Set down, please, exactly the lines below that run from the line with "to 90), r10" to the line with "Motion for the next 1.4", both lines included.

(Stored records)
**********
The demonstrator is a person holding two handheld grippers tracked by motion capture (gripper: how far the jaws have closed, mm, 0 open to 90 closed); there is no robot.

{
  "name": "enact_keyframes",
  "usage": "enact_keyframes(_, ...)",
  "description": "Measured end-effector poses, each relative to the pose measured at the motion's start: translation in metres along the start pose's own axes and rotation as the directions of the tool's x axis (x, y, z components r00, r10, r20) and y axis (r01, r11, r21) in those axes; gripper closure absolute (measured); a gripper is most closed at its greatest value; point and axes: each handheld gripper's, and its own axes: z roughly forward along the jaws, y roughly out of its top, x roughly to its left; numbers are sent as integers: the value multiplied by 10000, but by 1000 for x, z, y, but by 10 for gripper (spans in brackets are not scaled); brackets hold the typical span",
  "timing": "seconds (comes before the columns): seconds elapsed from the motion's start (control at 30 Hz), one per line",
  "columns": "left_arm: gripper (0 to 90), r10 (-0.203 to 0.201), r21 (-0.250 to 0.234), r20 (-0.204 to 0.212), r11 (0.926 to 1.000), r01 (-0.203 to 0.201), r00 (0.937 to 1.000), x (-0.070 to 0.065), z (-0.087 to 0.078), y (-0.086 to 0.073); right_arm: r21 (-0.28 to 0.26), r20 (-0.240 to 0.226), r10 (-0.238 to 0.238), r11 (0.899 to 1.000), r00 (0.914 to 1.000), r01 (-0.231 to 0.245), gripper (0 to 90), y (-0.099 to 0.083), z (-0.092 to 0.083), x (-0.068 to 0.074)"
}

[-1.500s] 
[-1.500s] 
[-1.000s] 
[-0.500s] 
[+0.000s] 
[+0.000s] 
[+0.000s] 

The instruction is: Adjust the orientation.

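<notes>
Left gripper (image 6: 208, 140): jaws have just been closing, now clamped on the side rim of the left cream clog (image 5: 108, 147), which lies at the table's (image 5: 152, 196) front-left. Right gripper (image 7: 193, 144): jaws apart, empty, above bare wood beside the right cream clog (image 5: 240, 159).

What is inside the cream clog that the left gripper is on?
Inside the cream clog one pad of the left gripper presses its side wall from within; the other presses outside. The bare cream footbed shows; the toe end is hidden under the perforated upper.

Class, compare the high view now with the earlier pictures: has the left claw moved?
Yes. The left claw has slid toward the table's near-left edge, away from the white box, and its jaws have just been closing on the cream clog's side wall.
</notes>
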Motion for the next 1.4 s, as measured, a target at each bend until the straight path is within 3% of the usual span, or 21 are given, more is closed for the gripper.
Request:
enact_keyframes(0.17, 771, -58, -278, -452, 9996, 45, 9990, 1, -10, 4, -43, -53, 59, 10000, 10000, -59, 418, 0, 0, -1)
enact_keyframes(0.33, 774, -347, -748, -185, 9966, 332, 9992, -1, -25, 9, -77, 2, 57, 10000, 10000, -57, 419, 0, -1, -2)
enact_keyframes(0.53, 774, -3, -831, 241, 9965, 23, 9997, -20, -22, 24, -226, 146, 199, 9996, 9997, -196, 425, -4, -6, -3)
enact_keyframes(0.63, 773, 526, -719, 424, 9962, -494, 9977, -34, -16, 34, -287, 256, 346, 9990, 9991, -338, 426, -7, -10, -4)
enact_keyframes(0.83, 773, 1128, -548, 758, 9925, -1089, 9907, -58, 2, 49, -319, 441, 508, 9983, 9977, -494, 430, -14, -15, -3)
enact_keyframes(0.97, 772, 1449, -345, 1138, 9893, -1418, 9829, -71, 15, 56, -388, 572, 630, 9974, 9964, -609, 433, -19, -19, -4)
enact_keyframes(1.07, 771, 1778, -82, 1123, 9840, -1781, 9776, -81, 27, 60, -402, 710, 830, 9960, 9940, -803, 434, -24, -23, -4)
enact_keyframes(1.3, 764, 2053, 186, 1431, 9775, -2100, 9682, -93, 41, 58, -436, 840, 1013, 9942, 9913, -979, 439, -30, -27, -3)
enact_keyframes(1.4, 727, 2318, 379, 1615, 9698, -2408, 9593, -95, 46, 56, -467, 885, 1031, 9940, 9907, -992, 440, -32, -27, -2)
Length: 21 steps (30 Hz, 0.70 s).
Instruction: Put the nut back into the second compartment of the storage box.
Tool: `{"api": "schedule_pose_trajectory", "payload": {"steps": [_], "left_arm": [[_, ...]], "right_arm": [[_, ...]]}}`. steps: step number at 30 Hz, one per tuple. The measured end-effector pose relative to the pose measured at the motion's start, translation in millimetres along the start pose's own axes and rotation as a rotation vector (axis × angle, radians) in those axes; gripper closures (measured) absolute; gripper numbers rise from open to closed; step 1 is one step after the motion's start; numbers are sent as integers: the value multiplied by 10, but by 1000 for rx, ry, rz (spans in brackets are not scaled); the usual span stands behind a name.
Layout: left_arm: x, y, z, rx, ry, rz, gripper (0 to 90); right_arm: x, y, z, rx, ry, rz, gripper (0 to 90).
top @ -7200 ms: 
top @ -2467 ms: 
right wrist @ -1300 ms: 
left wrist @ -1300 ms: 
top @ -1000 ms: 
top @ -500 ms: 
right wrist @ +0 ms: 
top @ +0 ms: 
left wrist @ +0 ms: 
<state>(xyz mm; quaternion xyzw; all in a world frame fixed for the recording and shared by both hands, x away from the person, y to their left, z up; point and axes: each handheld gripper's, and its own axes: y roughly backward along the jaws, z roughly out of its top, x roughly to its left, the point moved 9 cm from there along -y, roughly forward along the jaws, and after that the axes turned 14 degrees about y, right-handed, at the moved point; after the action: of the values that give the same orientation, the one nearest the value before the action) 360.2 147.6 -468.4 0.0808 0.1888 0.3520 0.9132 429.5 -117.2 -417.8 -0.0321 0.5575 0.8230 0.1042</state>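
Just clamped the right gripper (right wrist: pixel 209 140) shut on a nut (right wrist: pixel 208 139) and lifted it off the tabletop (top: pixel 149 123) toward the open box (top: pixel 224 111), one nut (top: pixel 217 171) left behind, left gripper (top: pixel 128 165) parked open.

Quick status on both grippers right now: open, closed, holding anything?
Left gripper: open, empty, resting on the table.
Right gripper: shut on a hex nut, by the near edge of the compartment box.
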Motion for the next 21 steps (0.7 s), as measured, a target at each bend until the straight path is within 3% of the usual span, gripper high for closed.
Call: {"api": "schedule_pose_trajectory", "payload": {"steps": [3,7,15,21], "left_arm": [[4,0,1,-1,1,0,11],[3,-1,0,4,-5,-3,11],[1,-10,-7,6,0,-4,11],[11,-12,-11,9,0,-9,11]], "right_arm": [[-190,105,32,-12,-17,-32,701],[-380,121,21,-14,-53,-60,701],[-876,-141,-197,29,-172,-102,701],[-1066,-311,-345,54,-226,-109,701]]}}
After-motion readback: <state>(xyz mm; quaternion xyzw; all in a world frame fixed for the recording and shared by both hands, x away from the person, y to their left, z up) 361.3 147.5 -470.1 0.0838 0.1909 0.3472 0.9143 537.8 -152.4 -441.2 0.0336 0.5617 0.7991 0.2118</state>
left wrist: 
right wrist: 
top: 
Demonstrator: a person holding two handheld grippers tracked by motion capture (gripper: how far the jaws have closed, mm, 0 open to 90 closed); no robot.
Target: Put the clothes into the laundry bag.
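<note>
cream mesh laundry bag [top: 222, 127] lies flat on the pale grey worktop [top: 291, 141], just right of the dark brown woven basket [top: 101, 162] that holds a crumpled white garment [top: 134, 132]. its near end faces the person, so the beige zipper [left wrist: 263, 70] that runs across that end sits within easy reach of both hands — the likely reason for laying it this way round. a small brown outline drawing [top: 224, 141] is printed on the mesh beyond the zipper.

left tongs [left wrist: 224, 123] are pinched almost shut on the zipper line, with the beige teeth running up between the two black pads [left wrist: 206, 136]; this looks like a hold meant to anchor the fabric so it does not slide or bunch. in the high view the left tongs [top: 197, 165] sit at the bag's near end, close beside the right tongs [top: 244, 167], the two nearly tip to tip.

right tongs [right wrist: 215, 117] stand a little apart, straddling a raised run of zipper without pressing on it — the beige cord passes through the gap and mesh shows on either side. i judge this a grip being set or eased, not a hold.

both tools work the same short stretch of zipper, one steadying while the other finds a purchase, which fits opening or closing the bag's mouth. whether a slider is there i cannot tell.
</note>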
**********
Response ::
  "columns": "left_arm: gripper (0 to 90), r10 (-0.203 to 0.201), r21 (-0.250 to 0.234), r20 (-0.204 to 0.212), r11 (0.926 to 1.000), r01 (-0.203 to 0.201), r00 (0.937 to 1.000), x (-0.070 to 0.065), z (-0.087 to 0.078), y (-0.086 to 0.073); right_arm: r21 (-0.28 to 0.26), r20 (-0.240 to 0.226), r10 (-0.238 to 0.238), r11 (0.899 to 1.000), r00 (0.914 to 1.000), r01 (-0.231 to 0.245), gripper (0 to 90), y (-0.099 to 0.083), z (-0.092 to 0.083), x (-0.068 to 0.074)"
}

[-1.500s] 
[-1.500s] 
[-1.000s] 
[-0.500s] 
[+0.000s] 
[+0.000s] 
[+0.000s] 

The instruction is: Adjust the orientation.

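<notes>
Left gripper (image 6: 208, 140): jaws have just been closing, now clamped on the side rim of the left cream clog (image 5: 108, 147), which lies at the table's (image 5: 152, 196) front-left. Right gripper (image 7: 193, 144): jaws apart, empty, above bare wood beside the right cream clog (image 5: 240, 159).

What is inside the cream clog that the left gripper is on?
Inside the cream clog one pad of the left gripper presses its side wall from within; the other presses outside. The bare cream footbed shows; the toe end is hidden under the perforated upper.

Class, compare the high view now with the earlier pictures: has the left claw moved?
Yes. The left claw has slid toward the table's near-left edge, away from the white box, and its jaws have just been closing on the cream clog's side wall.
</notes>
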Motion for the next 1.4 s, as measured, a target at each bend until the straight path is within 3% of the usual span, or 21 are given, more is closed for the gripper.

Work on the answer is now done.